Bryan, the seat of Williams County, has, according to the 2010 census, a population of 8,545. The population in 1950 was 6,365. Racially, Bryan is 96% white. I was 7 years old before I had my first encounter with a black person – a porter at the train station in Chicago. There were no blacks living Bryan during my teenage years. Only a handful of blacks live in Bryan today.  Hispanics make up about 4% of the population.

great black swamp

Much of northwest Ohio was a part of a glacially fed wetland called The Great Black Swamp. According to Wikipedia, The Great Black Swamp:

…existed from the end of the Wisconsin glaciation until the late 19th century. Comprising extensive swamps and marshes, with some higher, drier ground interspersed, it occupied what was formerly the southwestern part of proglacial Lake Maumee, a holocene precursor to Lake Erie.

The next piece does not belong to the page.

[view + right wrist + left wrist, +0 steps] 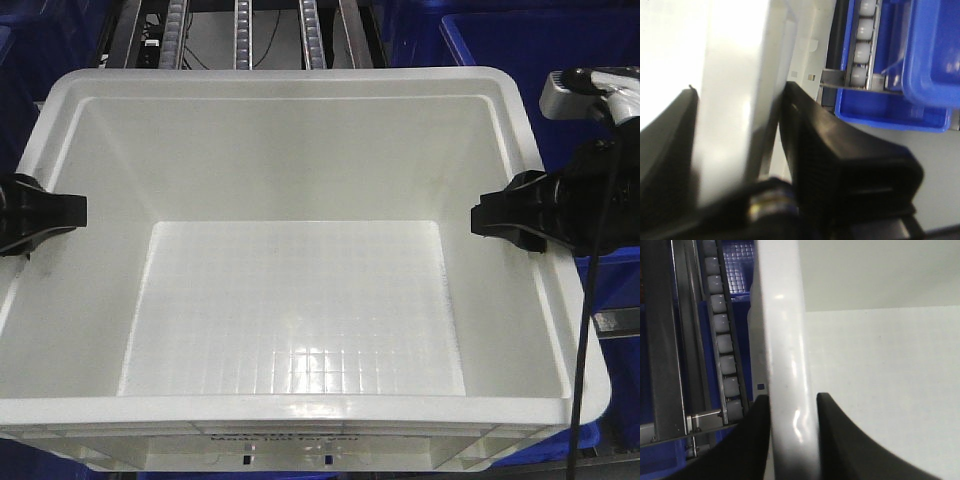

The area was about 25 miles (40 km) wide (north to south) and 100 miles (160 km) long, covering an estimated 1,500 square miles (4,000 km2). Gradually drained and settled in the second half of the 19th century, it is now highly productive farm land. During the second half of the 20th century, efforts were undertaken to preserve and restore portions of the swamp to its pre-settlement state.

….

The land once covered by the swamp lies primarily within the Maumee River and Portage River watersheds in northwest Ohio and northeast Indiana. The boundary was determined primarily by ancient sandy beach ridges formed on the shores of Lakes Maumee and Whittlesey, after glacial retreat several thousand years ago. It stretched roughly from Fort Wayne, Indiana in the west, eastward to the Ottawa National Wildlife Refuge near Port Clinton along the Lake Erie shore, and from (roughly) US 6 south to near Lima and Findlay. Near its southern edge at the southwestern corner of present-day Auglaize County, the swamp was so impervious to travel that wheeled transportation was impossible during most of the year, and local residents thought the rigors of travel to be unsuitable for anyone except adult men.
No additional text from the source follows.